Il governo a Porta a Porta
Il ministro dell’Economia, Giovanni Tria, nello studio di Porta a Porta, sullo sfondo Giuseppe Conte, Matteo Salvini e Luigi Di Maio (Imagoeconomica)

Quanto previsto nel corso delle ultime settimane da molti istituti bancari, finanziari ed internazionali, è stato oggi certificato dall’Istat: l’economia italiana è entrata ufficialmente in recessione. Dopo aver fatto registrare un dato negativo nel corso del terzo trimestre del 2018 (-0,1%), i dati appena rilasciati dall’istituto nazionale di statistica certificano un ulteriore calo del Pil (-0,2%) nel quarto trimestre.

Andamento economia italiana, Prodotto interno lordo, variazioni percentuali congiunturali e tendenziali. Dati Istat, 31 gennaio 2019.

Nonostante il dato di oggi sia particolarmente negativo, in molti si aspettavano questa notizia. L’11 gennaio lo stesso Istat riportata il crollo della produzione industriale italiana nel mese di novembre, con un calo del 2,6% su base annua e dell’1,6% rispetto al mese precedente. Pochi giorni dopo, il 18 gennaio, Banca d’Italia tagliava le stime del Pil per il 2019 dallo 0,9% allo 0,6%. Il 21 gennaio, dal palco di Davos, il Fondo Monetario Internazionale certificava quanto riportato da Banca d’Italia, riducendo la stima della crescita reale del Pil dall’1% allo 0,6%. Oltre a questi dati, il 3 dicembre 2018, Goldman Sachs comunicava ai propri clienti che, probabilmente, il Pil italiano crescerà solamente dello 0,4% nel 2019. Per Pimco, colosso del risparmio gestito, invece, la crescita del Pil potrebbe addirittura rimanere piatta nel corso dei prossimi 12 mesi.

Tutti questi dati sono in controtendenza con quanto previsto dal governo. Ieri sera, infatti, oltre ad annunciare in anticipo il dato odierno, il premier Conte si è mostrato comunque fiducioso, spiegando (durante il suo intervento ad Assolombarda) come l’economia italiana tornerà a crescere nella seconda metà del 2019 e permetterà al governo di raggiungere i propri obiettivi fiscali. Per dovere di cronaca, il governo prevede attualmente una crescita reale del Pil pari all’1% per il 2019.

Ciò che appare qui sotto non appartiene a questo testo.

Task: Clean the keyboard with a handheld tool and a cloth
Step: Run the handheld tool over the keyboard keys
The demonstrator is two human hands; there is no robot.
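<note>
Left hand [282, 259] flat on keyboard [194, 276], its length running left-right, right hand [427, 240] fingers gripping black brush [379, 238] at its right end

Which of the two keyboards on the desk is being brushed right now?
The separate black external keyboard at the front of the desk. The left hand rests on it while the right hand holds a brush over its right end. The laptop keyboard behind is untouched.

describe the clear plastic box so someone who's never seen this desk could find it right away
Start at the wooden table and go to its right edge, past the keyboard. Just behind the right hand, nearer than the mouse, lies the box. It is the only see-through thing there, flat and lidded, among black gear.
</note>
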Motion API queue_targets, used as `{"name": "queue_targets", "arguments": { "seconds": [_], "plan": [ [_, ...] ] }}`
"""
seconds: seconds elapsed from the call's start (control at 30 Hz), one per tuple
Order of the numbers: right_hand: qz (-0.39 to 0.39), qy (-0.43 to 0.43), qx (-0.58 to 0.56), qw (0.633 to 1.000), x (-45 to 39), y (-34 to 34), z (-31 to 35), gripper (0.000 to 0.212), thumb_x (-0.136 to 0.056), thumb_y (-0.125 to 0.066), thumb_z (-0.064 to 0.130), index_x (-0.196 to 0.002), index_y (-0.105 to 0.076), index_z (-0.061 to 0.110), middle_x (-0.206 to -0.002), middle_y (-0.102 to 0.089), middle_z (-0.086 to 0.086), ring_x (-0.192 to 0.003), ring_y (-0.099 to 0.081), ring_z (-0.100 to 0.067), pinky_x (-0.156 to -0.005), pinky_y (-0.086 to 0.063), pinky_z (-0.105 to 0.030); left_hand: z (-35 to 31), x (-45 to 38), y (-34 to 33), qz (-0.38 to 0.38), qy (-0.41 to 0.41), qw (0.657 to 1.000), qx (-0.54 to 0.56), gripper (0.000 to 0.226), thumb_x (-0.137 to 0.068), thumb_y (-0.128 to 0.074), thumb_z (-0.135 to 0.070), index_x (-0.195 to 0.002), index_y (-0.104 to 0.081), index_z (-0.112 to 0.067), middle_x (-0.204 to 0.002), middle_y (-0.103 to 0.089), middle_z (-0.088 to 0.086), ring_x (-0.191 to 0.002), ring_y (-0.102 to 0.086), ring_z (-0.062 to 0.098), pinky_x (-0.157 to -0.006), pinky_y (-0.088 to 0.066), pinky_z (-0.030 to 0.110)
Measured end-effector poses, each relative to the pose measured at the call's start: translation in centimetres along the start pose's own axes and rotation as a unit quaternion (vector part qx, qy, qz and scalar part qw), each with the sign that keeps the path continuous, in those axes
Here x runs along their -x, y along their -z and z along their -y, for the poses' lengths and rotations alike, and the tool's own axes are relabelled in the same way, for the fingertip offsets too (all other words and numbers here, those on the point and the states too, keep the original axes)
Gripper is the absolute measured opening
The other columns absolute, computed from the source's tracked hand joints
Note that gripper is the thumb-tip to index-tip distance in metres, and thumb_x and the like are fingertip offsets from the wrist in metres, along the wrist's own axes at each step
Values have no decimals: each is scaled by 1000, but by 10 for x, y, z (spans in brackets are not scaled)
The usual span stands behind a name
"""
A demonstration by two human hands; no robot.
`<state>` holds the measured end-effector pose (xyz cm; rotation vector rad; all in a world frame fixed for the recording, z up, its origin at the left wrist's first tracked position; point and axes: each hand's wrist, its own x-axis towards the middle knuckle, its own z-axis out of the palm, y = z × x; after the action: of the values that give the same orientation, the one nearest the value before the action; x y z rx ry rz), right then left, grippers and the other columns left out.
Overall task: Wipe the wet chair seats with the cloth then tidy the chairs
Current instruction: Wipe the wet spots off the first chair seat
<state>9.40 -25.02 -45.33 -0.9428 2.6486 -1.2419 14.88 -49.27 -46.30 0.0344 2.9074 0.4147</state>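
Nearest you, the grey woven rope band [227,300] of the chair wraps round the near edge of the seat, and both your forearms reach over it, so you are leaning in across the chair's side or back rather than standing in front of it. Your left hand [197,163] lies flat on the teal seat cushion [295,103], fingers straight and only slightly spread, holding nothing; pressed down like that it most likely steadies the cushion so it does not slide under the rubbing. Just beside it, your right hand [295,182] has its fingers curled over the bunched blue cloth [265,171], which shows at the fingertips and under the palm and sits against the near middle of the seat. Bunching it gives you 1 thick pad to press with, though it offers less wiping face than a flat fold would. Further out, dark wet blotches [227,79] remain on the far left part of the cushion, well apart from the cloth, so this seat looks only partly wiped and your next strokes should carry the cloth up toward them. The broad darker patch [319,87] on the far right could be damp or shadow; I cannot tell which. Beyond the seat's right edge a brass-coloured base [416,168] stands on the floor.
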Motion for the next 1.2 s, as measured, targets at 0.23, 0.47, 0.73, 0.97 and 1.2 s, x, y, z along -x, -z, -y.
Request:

Ai dati italiani vanno poi aggiunti quelli degli altri paesi europei. Ad esempio, a novembre la produzione industriale è crollata in tutta Europa, facendo registrare un complessivo -1,7% rispetto al mese precedente. I dati negativi provenienti da paesi come Germania (-1,9% e -4,7% su base annua), Francia (-1,3% e -1,2% su base annua), Spagna (-1,5%) e Regno Unito (-0,4%) lasciano pensare che l’attuale recessione italiana sia principalmente dovuta all’attuale congiuntura macroeconomia internazionale. A livello globale, infatti, le tensioni commerciali tra Usa e Cina, le incertezze legate alla prospettiva di una Brexit senza accordo e la crisi dell’importante settore automobilistico stanno pensando molto sui mercati.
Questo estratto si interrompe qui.